Associates are all entities over which the group has significant influence but not control, generally accompanying a shareholding of between 20% and 50% of the voting rights. Under the equity method, the investment is initially recognised at cost. The group's investment in associates includes goodwill identified on acquisition (net of any accumulated impairment loss).

If the ownership interest in an associate is reduced but significant influence is retained, only a proportionate share of the amount previously recognized in other comprehensive income is reclassified to profit or loss where appropriate.

The group's share of post-acquisition profit or loss is recognised in the income statement, and its share of post-acquisition movements in reserves is recognised in reserves. The cumulative post-acquisition movements are adjusted against the carrying amount of the investment in associates. When the group's share of losses in an associate equals or exceeds its interest in the associate, the Group does not recognise further losses, unless it has incurred obligations or made payments on behalf of the associate.

The Group determines at each reporting date whether there is any objective evidence that the investment in the associate is impaired. If this is the case, the Group calculates the amount of the impairment as the difference between the recoverable amount of the associate and its carrying value and recognizes the amount adjacent to "share of profit/(loss) of associates" in the income statement.

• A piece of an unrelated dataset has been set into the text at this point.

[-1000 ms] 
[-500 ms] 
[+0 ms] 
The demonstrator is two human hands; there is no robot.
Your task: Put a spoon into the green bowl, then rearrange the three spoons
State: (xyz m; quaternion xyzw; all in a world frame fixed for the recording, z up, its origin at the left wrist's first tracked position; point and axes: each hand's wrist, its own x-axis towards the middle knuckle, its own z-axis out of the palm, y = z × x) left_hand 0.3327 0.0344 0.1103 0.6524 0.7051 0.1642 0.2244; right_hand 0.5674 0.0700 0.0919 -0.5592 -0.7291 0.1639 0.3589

Unrealised gains on transactions between the Group and its associates are eliminated to the extent of the group's interest in the associates. Unrealised losses are also eliminated unless the transaction provides evidence of an impairment of the asset transferred. Accounting policies of associates have been changed to ensure consistency with the policies adopted by the Group.

Investments in associates are accounted for in the separate financial statements at cost less impairment basis. The Group and the Company determines at each reporting date whether there is any objective evidence that the investment in the associates is impaired. If this is the case, management determines recoverable amount as the higher amount between the value in use and the fair value less the cost to sell. When the carrying amount of the associates exceeds the recoverable amount, the respective impairment loss is recognized in the income statement. The determination of the recoverable amount of each subsidiary depends directly on the fair value of investment property held by the associate, as the investment property is the most significant asset in the company's balance sheet. The impairment that has been recognized in previous reporting periods are examined at each balance sheet date for possible reversal.

(e) Joint ventures

From 1/1/2014 applies IFRS 11 according to which the Group will account for joint ventures on an equity basis because it provides for a more realistic reflection of joint arrangements by focusing on the rights and obligations of the arrangement, rather than its legal form. By implementing the new standard, the Group will account for joint ventures on an equity basis.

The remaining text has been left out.